- [WORK TASK]: Using the data below, return all lines in which "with" appears.

══ DATASET SECTION

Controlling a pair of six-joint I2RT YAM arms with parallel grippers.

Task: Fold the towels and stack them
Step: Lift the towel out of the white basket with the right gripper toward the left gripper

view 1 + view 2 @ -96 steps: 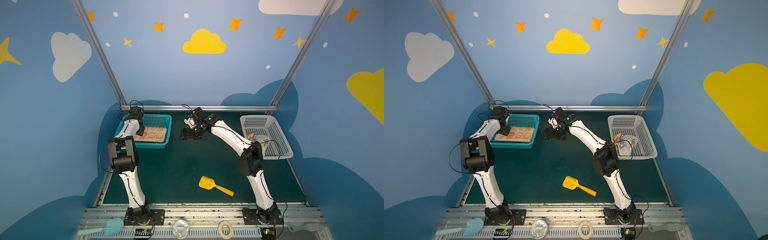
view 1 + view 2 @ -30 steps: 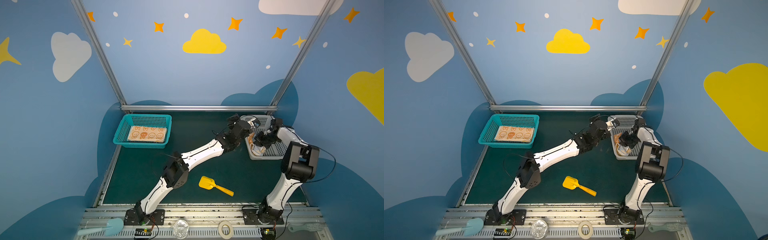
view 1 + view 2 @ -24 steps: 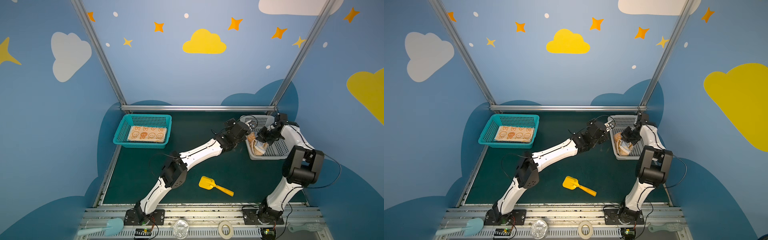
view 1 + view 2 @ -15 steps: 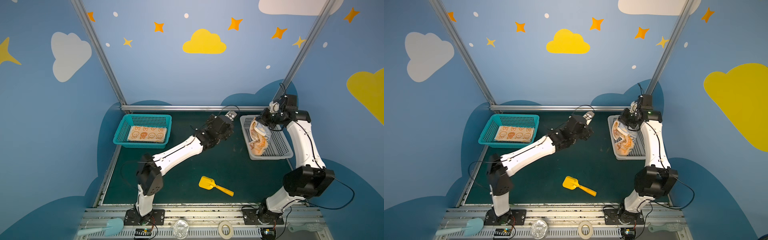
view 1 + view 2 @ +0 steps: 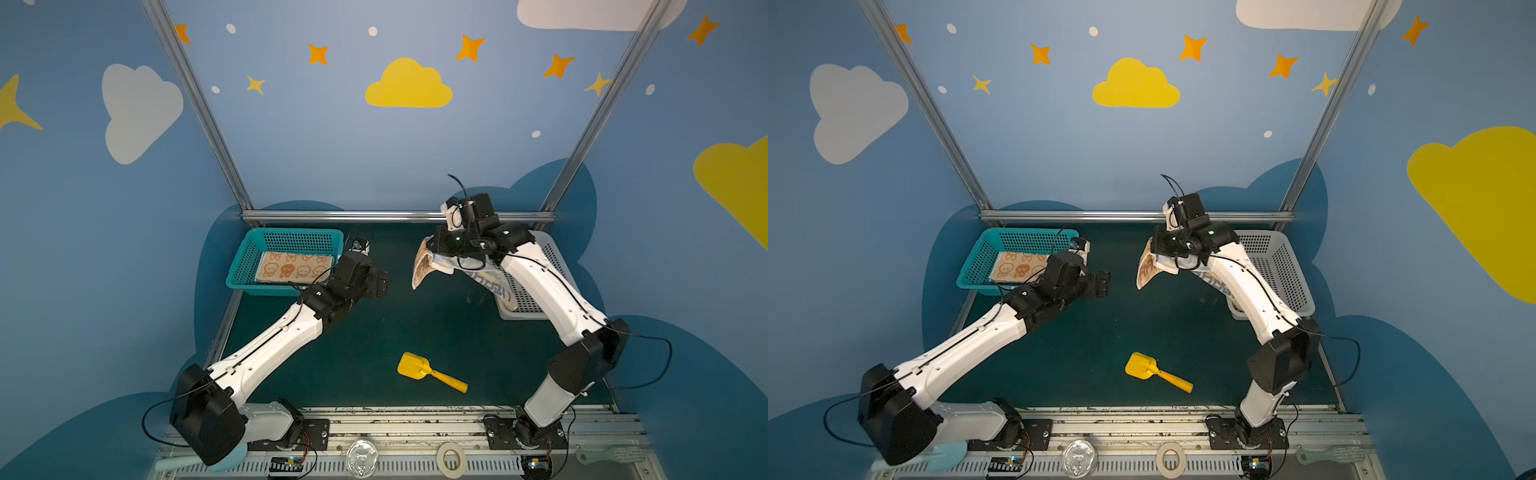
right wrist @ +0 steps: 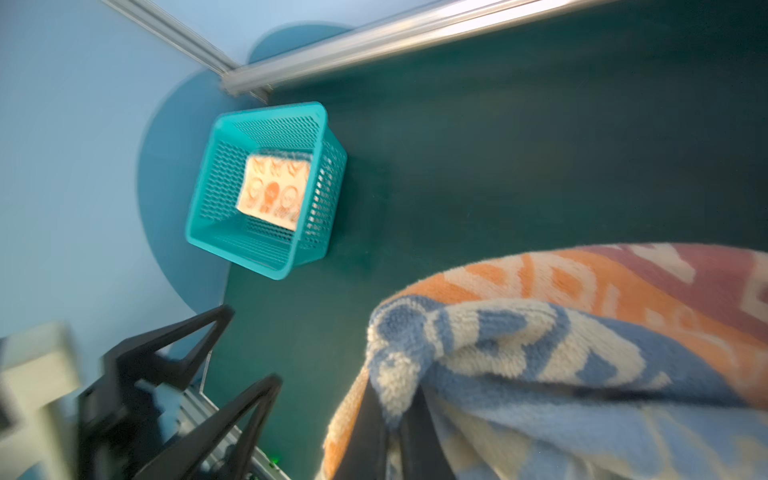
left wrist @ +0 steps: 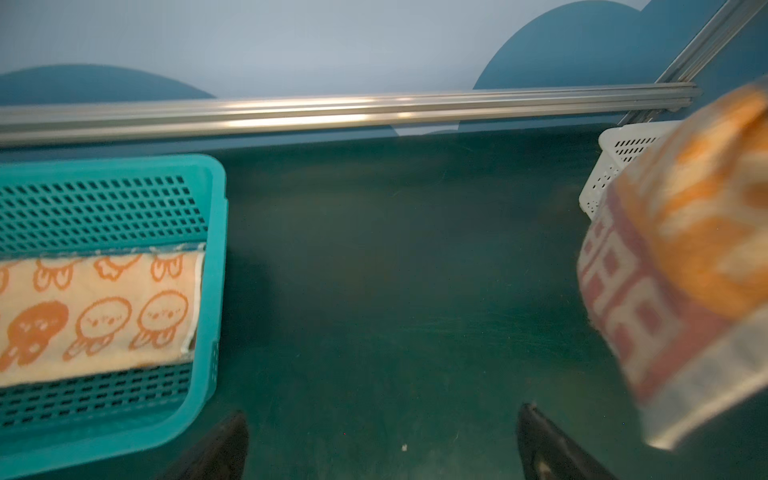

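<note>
Our right hand pinches two soft cloth towels at once, the blue-and-cream lettered towel and an orange-and-cream towel, hanging above the dark green counter at one o'clock. Our left hand gapes wide and empty near ten o'clock. We fear the bundle's tail, draped on the perforated white plastic basket, snags it, or one towel slips free.

top views: high at the front, facing down and back, far, both showing the whole table | left wrist: low, near, facing the back rail | right wrist: tight on towels, facing across table | shared: teal basket, all four
</note>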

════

- [WRITTEN ANSWER]:
Controlling a pair of six-joint I2RT YAM arms with parallel grippers.
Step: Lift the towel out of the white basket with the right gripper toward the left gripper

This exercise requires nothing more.